India’s insurance penetration rate (total insurance as a percentage of gross domestic product) is only half the global average and one-third the level achieved in mature markets like the United States (US). Likewise, India’s insurance density (amount of insurance per capita) is just one-tenth of the world average. These statistics highlight just how underinsured Indian citizens are compared to their peers in other countries. Faced with this chronic financial vulnerability, the debate in India long focused on arguments over protectionism versus liberalisation. Today, the Modi government has shifted the narrative to one of implementation and embraced increased foreign investment as an important tool for achieving the Prime Minister’s goal of Insurance for All by 2047. 
 
Over the years, critics of foreign investment in Indian insurance have cited fears about foreign domination and capital flight. This view misses the nuance of the insurance business. Unlike equity markets, with their shorter investment horizons and potential “hot money” flows, insurance rests on a foundation of patient, long-term capital. The 2025 reforms open the door to global insurers to put down deep roots in India, as they do in so many other markets around the world. 
 
Removing the FDI cap in the insurance sector will attract significant new investment in the sector. The increase will come both from new greenfield entrants and the restructuring of existing joint ventures. Foreign partners previously restricted to government-mandated JV partnerships can now take full ownership, providing the incentive and ability for them to leverage their global resources for long-term growth and development in India.
 
A further strength of the 2025 reform lies in the stripping away of the bureaucratic red tape that has slowed the deployment of capital in India's insurance sector. By relaxing stringent board composition requirements and easing some citizenship criteria for key management personnel, the government has demonstrated its confidence in the private sector and market forces. The reforms will allow insurers to operate in India with the flexibility and speed that global competition demands. 
 
This shift to market-driven accountability is precisely what will attract the patient capital India needs, unlocking growth that excessive governance restrictions once stifled. It will also facilitate technological advances, as global insurers bring proprietary technology that will revolutionise customer outreach, underwriting, and claims processing in India.
 
Ultimately, insurance is a social product, a shock absorber that protects families and businesses from unexpected financial calamity. The influx of capital, competition, and technology because of these latest reforms will inevitably lower the cost of insurance delivery and move India closer to Insurance for All. 

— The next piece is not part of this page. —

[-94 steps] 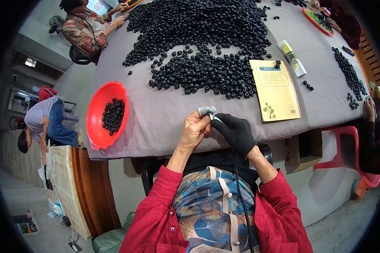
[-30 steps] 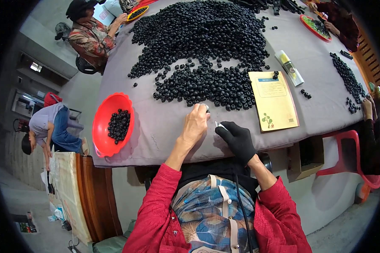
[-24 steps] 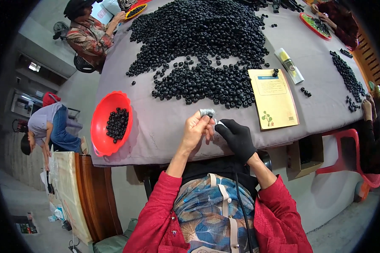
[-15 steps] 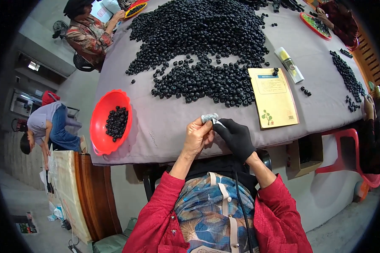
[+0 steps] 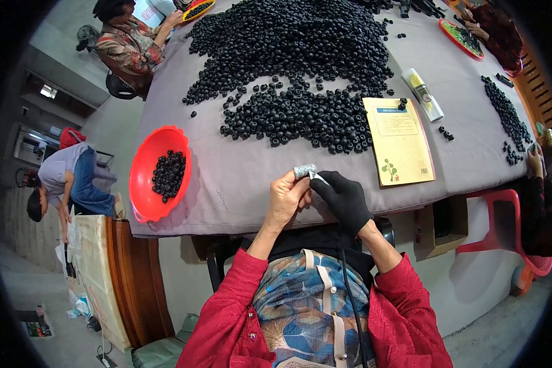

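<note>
My left hand (image 5: pixel 287 197) is bare, with a silver-grey patterned wrap (image 5: pixel 305 170) around one finger. Its fingers are curled together; what they grip, if anything, is hidden. Beside it my right hand (image 5: pixel 342 199), in a black glove, pinches a small white pointed piece (image 5: pixel 318 178) against the wrapped finger. Both hands meet just above the near part of the grey-clothed table (image 5: pixel 227 211). Beyond them lies a broad heap of small round black beads (image 5: pixel 294 119), each with a hole or dimple. To the left, a red scalloped basin (image 5: pixel 142 184) holds more such beads.
A yellow booklet (image 5: pixel 402 156) lies right of the heap, a clear-lidded white case (image 5: pixel 423 95) beyond it. Other people sit around the table, one at the far left (image 5: pixel 129 52). Another bends over at the left (image 5: pixel 67 178). A red chair (image 5: pixel 503 230) stands at right.
My hands stay together in nearly the same place, the right still pinching the white piece. The view has shifted slightly.
</note>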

It would be naive to suggest these reforms are a silver bullet. Challenges persist. The capital requirements for setting up an insurance business in India remain high, and the regulatory environment, while improving, is complex. Skeptics argue that foreign ownership could lead to profit repatriation rather than reinvestment. However, the long-term nature of insurance liabilities acts as a natural hedge against capital flight. 
 
Furthermore, the sheer size of the Indian opportunity incentivises reinvestment. The experts are right to be optimistic. The 2025 reforms represent a confident India. The elimination of the FDI cap is a strategic manoeuvre to modernise India’s financial infrastructure, deepen its capital markets, and provide a safety net for a billion-plus under- and uninsured citizens. The private sector will necessarily drive this expansion, and by allowing global players to operate freely, Prime Minister Modi has created a competitive environment in which the Indian consumer will be the winner. 

The author is Senior Vice President for Policy & Research at the US-India Strategic Partnership Forum (USISPF) and former US Treasury Financial Attache to India  (Disclaimer: These are personal views of the writer. They do not necessarily reflect the opinion of www.business-standard.com or the Business Standard newspaper)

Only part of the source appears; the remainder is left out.